« À force de dire que 50 % des producteurs partiront dans dix ans, cela s’est produit », a expliqué Christophe Perrot, chargé de mission pour l'économie de l’élevage et territoire à l’institut de l’élevage (Idele), lors de la journée intitulée Grand Angle Lait le 4 avril 2024 à Paris.

Le spécialiste a affirmé que chez les éleveurs laitiers, « le sommet du pic de départs à la retraite a probablement eu lieu en 2023 ». 30 % des éleveurs de 2018 sont partis en 2023.

Rééquilibrer la balance

Résultat, le nombre de départs va « diminuer à partir de maintenant ». Le taux de remplacement pourrait donc augmenter d’un « très bas » 40 % en 2024 à un 60 % en 2030, à condition que le maintien des installations soit au rendez-vous. Il est à noter que les élevages laitiers détiennent le taux de remplacement le plus bas du secteur agricole.

Pour Christophe Perrot, il faut voir le bon côté des choses : « Le niveau de maîtrise potentiel des départs revient après la grosse vague qui a tout emporté. » Avec le nombre d’installations qui n’a pas beaucoup varié depuis dix ans, « nous avons plus de chances de rééquilibrer la balance dans le futur ».

« Effet de la politique 30 ans après »

Pour comprendre l’effet « départs de masse » dont souffre la filière, il faut remonter aux années 1990. « À l’époque, l’État insuffle une politique de « préretraite » qui a reconfiguré le secteur laitier français », explique Christophe Perrot.
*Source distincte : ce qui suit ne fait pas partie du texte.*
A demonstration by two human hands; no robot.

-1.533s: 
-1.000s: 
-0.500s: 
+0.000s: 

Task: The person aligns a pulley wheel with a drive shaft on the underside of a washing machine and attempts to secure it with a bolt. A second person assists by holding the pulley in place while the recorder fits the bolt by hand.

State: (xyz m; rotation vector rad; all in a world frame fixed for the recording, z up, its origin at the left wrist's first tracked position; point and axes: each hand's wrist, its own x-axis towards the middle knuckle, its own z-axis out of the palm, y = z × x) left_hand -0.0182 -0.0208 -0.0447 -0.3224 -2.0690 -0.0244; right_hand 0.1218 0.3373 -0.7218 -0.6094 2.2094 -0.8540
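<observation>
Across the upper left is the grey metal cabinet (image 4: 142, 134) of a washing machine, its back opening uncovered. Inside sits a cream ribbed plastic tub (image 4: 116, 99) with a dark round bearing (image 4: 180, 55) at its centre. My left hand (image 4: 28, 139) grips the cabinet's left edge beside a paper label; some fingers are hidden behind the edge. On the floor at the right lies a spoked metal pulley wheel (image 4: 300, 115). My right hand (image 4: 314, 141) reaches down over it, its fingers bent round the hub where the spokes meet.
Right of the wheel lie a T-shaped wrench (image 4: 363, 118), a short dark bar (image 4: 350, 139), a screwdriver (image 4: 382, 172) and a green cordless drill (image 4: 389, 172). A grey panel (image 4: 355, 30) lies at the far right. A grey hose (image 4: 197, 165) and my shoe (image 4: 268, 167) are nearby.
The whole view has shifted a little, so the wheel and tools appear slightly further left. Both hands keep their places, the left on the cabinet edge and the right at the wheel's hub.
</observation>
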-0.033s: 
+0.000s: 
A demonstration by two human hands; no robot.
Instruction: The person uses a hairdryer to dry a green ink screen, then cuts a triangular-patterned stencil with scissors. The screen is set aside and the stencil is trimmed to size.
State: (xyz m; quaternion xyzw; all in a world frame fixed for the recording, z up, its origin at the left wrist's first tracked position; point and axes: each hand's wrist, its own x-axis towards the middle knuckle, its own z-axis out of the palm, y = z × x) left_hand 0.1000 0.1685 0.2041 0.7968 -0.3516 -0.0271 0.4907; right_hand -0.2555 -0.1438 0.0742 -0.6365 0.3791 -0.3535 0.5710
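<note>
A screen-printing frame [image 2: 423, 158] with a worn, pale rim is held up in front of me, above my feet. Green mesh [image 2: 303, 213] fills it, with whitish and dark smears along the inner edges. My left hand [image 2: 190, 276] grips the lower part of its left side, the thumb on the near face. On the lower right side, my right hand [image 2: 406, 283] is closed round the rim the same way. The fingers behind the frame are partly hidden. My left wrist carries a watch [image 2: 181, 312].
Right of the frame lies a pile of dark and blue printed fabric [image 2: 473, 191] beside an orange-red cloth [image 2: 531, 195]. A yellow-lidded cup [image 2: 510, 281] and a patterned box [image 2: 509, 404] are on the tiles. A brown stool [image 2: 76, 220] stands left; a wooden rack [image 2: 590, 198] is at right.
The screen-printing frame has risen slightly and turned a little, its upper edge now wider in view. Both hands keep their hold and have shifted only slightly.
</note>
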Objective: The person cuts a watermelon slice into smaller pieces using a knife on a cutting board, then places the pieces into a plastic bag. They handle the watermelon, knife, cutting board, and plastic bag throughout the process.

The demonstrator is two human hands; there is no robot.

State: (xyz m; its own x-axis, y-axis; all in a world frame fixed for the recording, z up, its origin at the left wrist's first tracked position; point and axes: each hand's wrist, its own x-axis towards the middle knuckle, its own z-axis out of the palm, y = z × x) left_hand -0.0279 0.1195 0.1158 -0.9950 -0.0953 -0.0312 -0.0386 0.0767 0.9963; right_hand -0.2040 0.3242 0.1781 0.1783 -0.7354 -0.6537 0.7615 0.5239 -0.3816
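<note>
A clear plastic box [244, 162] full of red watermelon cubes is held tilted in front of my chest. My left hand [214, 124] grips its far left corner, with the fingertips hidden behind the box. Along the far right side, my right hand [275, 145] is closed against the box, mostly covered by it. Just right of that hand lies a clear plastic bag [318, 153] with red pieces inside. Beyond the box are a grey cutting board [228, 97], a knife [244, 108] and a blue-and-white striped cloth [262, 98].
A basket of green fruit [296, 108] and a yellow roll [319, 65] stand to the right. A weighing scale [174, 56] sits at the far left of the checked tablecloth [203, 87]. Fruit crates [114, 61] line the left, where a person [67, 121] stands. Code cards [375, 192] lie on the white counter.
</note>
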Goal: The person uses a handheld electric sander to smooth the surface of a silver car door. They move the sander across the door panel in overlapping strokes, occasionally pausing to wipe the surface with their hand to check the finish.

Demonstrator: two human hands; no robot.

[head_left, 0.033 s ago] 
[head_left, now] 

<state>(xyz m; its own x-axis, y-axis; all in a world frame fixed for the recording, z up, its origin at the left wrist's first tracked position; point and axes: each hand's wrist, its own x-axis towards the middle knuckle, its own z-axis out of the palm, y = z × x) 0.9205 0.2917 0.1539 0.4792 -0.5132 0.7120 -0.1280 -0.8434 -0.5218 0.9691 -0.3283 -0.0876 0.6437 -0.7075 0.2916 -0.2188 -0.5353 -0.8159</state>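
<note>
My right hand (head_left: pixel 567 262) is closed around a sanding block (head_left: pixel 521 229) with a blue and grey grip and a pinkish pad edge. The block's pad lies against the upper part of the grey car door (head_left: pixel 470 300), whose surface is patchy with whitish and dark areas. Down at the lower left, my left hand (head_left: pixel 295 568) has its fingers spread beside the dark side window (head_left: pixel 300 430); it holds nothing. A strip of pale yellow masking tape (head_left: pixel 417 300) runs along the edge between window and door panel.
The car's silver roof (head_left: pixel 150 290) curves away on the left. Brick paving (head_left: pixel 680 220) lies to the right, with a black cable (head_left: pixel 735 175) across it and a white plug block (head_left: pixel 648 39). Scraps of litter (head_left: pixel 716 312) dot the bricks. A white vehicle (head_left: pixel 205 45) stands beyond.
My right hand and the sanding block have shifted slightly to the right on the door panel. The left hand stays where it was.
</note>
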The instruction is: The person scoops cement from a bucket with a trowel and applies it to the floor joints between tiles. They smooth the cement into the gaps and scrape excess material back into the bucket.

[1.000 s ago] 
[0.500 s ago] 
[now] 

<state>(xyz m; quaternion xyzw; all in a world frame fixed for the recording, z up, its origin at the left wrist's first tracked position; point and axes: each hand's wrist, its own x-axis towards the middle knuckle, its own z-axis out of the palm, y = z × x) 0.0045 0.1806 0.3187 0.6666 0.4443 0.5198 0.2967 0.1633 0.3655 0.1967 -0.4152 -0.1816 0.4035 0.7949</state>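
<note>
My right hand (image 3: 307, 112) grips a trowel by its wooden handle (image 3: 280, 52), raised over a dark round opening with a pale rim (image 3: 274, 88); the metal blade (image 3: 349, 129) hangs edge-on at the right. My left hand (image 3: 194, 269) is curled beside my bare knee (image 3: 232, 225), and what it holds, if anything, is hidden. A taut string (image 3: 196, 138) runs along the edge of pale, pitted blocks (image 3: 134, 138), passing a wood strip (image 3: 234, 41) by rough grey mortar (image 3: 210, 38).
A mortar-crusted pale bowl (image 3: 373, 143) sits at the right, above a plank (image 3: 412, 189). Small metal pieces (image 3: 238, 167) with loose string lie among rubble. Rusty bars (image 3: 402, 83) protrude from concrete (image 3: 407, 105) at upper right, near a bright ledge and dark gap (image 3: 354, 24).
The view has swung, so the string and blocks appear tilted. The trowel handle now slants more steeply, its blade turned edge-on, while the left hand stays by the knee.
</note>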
De nombreux éleveurs, propriétaires de petits troupeaux (de 15 à 20 vaches) ont ainsi reçu des aides à la cessation laitière.

« Leurs références laitières étaient rachetées et attribuées à d’autres élevages de taille plus importante. » De nombreux jeunes se sont installés et ont eu accès à des aides pour s’équiper. « En tout, l’État a participé à 200 000 cessations aidées », conclut Christophe Perrot.

Ces « jeunes », aujourd’hui âgés de 55 à 60 ans, s’en vont massivement et plus tôt qu’en élevage allaitant. La pénibilité du métier joue dans la balance. Trente ans après, les choix politiques de l’État français produisent leur effet.